Is Otto Schily doing Schröder now? No, ex-Interior Minister Schily (1998 – 2005) is not quite as one-sided as the ex-Chancellor on the side of the war criminal Putin. But he is not satisfied with the traffic light government’s Ukraine policy either. In doing so, he brings out the heavy artillery: “In Germany, a bellicism has spread that is risky.”
Schily locates this bellicism, this glorification of war, primarily in the eco-party, which he was one of the founders of more than 40 years ago: “The Greens, of all people, are too one-sided.” One rubs one’s eyes in astonishment : Ironically, Economics Minister Robert Habeck and Foreign Minister Annalena Baerbock are said to be bellicoses, i.e. people who do not detest war, but actually see something good in it.
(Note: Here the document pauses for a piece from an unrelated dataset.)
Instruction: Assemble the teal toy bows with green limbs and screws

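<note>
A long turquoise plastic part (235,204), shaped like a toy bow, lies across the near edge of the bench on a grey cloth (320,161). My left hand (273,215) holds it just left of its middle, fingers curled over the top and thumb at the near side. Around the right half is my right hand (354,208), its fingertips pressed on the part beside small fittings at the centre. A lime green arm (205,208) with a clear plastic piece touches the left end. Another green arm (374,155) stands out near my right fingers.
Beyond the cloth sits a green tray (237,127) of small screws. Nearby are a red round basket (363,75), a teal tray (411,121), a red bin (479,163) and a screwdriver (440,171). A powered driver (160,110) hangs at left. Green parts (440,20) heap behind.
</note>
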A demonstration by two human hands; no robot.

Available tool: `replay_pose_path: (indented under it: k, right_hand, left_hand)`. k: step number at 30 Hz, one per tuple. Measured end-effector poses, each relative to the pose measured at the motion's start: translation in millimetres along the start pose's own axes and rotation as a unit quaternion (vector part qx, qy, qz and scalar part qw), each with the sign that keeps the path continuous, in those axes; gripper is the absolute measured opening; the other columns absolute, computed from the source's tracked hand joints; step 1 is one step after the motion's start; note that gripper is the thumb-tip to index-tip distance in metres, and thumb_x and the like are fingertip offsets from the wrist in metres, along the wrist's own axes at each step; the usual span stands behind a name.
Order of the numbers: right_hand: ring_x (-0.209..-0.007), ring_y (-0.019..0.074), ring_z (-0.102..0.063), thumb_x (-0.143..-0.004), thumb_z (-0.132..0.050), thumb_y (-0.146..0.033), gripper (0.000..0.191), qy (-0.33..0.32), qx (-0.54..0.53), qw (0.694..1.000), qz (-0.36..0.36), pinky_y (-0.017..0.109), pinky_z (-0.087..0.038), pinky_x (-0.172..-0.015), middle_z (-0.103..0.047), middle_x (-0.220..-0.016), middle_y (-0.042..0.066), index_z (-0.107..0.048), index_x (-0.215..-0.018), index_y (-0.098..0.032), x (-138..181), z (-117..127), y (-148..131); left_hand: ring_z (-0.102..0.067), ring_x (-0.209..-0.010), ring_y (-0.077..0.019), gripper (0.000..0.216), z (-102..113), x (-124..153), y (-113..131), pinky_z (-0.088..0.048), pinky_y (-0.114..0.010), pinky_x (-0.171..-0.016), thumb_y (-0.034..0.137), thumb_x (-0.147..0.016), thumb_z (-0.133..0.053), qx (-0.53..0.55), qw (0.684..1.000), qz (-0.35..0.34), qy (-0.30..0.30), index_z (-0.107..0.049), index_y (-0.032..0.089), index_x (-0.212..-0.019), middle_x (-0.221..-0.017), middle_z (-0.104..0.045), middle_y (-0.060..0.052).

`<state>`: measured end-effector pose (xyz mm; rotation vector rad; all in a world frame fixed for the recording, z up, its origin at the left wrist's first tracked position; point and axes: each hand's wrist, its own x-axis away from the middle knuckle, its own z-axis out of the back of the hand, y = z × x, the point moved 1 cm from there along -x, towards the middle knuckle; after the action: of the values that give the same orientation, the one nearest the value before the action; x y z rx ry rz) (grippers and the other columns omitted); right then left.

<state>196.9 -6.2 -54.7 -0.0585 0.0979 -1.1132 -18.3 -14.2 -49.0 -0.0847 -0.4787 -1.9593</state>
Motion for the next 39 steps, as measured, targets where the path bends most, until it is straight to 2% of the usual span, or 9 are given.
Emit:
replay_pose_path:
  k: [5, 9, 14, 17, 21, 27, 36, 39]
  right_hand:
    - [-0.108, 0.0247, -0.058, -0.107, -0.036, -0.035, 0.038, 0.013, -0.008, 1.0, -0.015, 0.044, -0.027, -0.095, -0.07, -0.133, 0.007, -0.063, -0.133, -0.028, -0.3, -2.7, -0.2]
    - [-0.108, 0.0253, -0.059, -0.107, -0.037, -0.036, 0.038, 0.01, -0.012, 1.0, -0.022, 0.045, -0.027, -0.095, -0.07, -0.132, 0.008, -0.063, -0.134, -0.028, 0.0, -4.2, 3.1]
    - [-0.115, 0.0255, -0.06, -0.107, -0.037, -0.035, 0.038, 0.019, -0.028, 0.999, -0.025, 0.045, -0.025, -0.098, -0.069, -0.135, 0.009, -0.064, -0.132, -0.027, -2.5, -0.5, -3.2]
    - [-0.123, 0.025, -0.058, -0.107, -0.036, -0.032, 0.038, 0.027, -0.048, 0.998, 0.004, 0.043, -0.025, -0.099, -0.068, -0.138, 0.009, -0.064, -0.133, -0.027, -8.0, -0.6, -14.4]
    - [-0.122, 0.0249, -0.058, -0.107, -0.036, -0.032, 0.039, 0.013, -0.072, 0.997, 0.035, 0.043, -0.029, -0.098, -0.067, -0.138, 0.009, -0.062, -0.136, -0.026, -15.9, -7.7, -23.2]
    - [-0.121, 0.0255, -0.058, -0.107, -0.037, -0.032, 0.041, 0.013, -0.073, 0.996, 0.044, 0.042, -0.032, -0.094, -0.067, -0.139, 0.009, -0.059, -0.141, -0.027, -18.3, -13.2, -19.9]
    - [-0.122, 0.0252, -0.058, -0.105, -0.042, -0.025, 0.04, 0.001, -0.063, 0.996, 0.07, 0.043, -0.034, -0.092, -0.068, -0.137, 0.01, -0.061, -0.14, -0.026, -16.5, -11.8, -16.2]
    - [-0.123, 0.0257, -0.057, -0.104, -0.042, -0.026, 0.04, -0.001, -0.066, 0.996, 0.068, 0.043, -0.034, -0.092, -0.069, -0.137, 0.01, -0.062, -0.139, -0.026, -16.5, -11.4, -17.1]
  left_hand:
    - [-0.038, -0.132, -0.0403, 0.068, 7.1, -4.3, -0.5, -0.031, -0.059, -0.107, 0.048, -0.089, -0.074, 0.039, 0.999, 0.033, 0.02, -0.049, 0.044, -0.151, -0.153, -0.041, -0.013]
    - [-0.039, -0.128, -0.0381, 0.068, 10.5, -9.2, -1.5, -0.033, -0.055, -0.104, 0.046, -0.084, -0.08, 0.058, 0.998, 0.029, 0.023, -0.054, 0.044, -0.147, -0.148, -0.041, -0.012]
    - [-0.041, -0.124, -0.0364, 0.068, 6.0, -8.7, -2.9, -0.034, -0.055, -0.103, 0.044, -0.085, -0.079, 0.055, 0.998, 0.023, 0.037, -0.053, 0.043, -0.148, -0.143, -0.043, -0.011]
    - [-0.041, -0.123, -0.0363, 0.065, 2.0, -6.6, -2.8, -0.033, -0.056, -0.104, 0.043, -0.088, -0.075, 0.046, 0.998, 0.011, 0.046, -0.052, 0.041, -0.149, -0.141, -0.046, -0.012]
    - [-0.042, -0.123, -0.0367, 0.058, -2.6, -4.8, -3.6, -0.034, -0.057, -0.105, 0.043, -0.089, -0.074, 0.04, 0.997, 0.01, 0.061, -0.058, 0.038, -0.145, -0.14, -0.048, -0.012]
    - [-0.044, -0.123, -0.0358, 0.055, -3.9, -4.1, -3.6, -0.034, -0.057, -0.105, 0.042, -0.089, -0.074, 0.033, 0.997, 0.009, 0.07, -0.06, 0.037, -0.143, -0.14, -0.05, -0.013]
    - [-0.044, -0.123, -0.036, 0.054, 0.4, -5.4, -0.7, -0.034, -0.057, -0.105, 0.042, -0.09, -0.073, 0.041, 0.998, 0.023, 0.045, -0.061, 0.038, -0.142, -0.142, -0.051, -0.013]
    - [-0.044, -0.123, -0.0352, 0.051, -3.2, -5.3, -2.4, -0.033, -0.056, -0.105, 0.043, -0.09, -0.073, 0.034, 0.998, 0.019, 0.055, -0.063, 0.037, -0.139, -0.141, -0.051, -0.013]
So for Schily it is a glorification of war if one also supports Ukraine, which has been invaded by Russia, with weapons. Apparently it bothers him that the majority of Germans approve of this support. Is the ex-Greens, who switched to the SPD in 1990, actually aware that he puts the leading Greens on the same level as brown and red nationalists, for whom war is nothing more than continuing politics by other means? That he made Baerbock and Habeck the spiritual great-grandchildren of Ernst Jiinger or of General and Hindenburg deputy Erich Ludendorff, who praised “total war” as “the most perfect effort of will by a people”?
Schily has every right to criticize the federal government’s Ukraine policy. He is also entitled, like Gerhard Schröder, to put the interests of the attacked Ukraine on the same level as those of the aggressor Russia. It’s as if two neighboring countries were having difficulties with each other and no one could say who was actually more to blame. Of course, this has nothing to do with reality.
Schily, who turns 90 this Wednesday, should still be able to remember how difficult it was for the Greens in the Schröder/Fischer government to decide on the first combat missions of the Bundeswehr in the Kosovo war. He should also know how much the Greens were still reluctant to supply Ukraine with defensive weapons in the summer of 2021. They, like Social Democrats, have changed this position under the pressure of events. Not playing for the pleasure of war, but to prevent genocide in Ukraine.
Is it a coincidence that former top politicians in particular are drawing attention to themselves with particularly shrill speeches? This was and is common practice at Schröder. Klaus von Dohnanyi has also made headlines with his understanding of Putin. Now Schily joins the ranks of the elderly, in whom neither the wisdom of old age nor the mildness of old age can be seen.
Even when he was active, Otto Schily liked to speak plain language. He never bothered to offend, not with the Greens, not in the SPD and not within the red-green government.
But it’s just indecent to corner all of Ukraine’s supporters as belligerent politicians. The use of manslaughter arguments not only harms political dialogue; above all it harms those who use it.